The Vatican Strikes Back
Kovel, Joel, Monthly Review
THE VATICAN STRIKES BACK
The Vatican's recently released Instruction on Certain Aspects of the "Theology of Liberation' (Dublin: Veritas Publications, 1984; henceforth referred to as Instruction) is doleful but essential reading for those of us who have begun to rethink the traditional hostility between religion and the left. The work of one of Catholicism's leading ideologians, Joseph Cardinal Ratzinger, Instruction is a key link in Pope John Paul II's counteroffensive against the challenge to orthodoxy represented by liberation theology, and is to be seen in context alongside other recent events, such as the trial of Fr. Leonardo Boff of Brazil and the attempt to set the Peruvian church against Fr. Gustavo Gutierrez.

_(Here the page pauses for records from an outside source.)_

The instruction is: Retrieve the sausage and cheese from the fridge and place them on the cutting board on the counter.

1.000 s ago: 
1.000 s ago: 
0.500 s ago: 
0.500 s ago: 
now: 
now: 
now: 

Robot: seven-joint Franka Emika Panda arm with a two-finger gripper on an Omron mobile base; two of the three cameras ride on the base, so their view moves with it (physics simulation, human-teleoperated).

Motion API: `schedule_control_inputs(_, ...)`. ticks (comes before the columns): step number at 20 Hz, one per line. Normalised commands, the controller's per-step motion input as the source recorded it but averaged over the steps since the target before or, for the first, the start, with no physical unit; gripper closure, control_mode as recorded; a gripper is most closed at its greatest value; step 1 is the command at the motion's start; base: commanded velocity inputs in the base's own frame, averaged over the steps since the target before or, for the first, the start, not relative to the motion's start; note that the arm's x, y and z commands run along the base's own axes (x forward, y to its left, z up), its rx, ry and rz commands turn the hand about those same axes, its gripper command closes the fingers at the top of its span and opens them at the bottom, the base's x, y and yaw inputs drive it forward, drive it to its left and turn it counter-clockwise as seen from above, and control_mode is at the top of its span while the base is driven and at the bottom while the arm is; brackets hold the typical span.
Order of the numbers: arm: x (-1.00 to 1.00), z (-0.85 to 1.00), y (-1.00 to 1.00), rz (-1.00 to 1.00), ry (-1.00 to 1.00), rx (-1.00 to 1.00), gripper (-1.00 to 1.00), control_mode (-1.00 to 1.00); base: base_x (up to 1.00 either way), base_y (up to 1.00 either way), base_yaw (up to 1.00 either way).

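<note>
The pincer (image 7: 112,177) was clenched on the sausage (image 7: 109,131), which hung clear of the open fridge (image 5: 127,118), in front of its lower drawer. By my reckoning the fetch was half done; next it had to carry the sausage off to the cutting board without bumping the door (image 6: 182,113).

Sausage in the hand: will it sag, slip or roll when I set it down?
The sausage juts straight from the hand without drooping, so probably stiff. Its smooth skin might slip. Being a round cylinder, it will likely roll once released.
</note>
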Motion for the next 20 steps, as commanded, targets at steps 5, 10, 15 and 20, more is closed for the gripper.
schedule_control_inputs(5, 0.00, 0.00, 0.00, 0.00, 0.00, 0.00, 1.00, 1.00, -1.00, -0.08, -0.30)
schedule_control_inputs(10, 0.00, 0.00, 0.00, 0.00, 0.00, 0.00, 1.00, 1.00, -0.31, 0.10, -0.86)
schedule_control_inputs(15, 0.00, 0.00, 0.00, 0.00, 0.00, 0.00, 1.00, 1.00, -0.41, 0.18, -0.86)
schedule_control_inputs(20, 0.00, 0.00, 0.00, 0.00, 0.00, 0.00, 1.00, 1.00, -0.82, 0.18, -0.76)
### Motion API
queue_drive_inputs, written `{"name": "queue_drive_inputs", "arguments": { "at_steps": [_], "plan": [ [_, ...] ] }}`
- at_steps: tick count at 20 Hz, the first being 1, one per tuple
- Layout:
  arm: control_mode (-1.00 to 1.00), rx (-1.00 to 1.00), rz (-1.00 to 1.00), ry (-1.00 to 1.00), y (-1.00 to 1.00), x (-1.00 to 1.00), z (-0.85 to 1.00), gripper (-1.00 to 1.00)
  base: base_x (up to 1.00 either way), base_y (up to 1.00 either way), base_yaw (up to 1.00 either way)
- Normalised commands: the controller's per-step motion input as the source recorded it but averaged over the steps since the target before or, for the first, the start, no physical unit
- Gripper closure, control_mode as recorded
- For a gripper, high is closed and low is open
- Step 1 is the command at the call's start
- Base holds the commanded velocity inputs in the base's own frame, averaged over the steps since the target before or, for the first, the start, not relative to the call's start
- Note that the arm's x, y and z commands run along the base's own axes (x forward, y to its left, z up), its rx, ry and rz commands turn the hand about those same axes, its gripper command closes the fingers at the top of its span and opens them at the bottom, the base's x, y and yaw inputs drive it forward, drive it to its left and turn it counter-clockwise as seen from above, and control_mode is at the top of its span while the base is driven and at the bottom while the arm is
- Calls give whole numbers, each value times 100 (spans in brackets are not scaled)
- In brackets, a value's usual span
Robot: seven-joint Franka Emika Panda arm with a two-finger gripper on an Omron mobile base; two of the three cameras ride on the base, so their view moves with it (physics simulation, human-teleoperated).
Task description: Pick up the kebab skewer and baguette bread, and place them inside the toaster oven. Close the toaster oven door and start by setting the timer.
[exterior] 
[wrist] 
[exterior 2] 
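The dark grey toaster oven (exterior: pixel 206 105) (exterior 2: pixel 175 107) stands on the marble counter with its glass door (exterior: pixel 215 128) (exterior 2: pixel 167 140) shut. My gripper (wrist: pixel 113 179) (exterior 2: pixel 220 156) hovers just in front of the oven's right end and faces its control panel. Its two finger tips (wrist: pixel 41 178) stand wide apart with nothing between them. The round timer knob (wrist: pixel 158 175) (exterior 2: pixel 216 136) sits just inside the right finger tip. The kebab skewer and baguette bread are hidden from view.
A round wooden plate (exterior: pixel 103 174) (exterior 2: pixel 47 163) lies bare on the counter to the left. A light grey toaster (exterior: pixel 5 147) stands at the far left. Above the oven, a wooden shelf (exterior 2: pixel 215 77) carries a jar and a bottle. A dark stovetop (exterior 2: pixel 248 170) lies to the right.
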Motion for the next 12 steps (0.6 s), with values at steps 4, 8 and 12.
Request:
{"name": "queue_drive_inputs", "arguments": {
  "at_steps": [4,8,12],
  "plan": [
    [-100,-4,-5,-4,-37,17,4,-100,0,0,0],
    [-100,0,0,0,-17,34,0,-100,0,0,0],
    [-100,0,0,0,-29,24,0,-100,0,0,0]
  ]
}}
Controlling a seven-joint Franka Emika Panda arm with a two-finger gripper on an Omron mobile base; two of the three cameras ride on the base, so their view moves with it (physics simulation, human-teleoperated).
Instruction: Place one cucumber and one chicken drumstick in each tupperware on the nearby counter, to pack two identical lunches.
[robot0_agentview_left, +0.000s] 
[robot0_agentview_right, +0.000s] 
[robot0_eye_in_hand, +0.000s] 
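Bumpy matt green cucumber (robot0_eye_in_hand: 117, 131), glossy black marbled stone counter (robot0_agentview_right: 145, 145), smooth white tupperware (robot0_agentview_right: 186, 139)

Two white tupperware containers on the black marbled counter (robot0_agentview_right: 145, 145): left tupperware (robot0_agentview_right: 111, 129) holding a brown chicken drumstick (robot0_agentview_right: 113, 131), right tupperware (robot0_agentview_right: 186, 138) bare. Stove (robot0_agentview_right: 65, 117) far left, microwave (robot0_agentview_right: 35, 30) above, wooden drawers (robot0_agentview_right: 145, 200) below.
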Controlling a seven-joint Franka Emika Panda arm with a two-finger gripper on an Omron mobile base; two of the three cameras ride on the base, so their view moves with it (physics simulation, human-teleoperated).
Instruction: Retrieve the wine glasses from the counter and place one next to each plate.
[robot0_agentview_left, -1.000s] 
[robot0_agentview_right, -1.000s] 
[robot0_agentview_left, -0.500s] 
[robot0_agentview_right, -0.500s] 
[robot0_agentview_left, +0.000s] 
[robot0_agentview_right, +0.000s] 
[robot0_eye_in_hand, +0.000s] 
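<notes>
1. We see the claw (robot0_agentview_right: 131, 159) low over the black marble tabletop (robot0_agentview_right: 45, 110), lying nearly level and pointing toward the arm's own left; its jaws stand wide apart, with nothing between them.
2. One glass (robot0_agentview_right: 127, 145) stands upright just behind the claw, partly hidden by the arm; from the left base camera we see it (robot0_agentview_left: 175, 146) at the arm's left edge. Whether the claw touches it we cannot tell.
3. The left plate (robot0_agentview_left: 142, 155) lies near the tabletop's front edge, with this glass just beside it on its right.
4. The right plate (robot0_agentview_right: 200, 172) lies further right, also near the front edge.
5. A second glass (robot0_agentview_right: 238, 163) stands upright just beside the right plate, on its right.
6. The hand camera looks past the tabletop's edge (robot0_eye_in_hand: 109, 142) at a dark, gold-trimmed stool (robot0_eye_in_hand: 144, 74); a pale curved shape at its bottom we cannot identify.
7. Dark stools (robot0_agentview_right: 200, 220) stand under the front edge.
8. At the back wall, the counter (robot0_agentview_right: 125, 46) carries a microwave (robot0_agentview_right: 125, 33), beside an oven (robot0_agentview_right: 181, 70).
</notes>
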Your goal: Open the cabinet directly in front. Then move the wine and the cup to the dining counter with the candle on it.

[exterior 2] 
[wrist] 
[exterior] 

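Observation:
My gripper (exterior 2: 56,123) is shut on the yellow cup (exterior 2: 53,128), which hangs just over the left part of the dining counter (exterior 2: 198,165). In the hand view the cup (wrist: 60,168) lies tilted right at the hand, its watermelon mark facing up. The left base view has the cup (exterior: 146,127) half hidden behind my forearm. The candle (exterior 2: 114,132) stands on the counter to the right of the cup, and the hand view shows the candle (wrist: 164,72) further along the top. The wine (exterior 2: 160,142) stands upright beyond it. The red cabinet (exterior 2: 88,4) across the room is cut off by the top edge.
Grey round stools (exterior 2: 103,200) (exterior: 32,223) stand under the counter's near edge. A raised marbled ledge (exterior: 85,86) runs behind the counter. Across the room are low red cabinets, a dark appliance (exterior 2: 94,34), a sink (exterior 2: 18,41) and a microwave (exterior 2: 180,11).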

Instruction is of special interest because it attempts to thwart an association between liberation theology and Marxism. This is all the more remarkable, since as anyone familiar with liberation theology can attest, its actual proponents are anything but systematic Marxists. For example, Gutierrez, the most influential of the group, keeps his remarks concerning Marxism strictly tangential to theological discourse.1 As Arthur McGovern puts it, "direct references to Marxist analysis occur much less frequently than one would be led by critics to expect, and references to Marx tend to be qualified when they are made.'2 The same observation has been made by Phillip Berryman: "none of [liberation theology's] major exponents have devoted systematic attention to Marxism as such, with the exception of Jose Porfirio Miranda. . . .' (of whom, more below).3 Certainly the great majority of Christian base communities, those spontaneously arising collectives of believers who comprise the social base of liberation theology throughout Central and South America, cannot be said to have any kind of consciously Marxist perspective.
And yet Instruction is suffused, one might even say obsessed, with the notion that Marxism is either incipiently or actually taking over the liberation theology movement and turning it to its sinister purposes. Does the Pope know something that no one else does? What is the point of this curious diatribe, its logic honed over centuries of fending off heresy, and turned here toward what at first glance appears to be a largely imaginary threat?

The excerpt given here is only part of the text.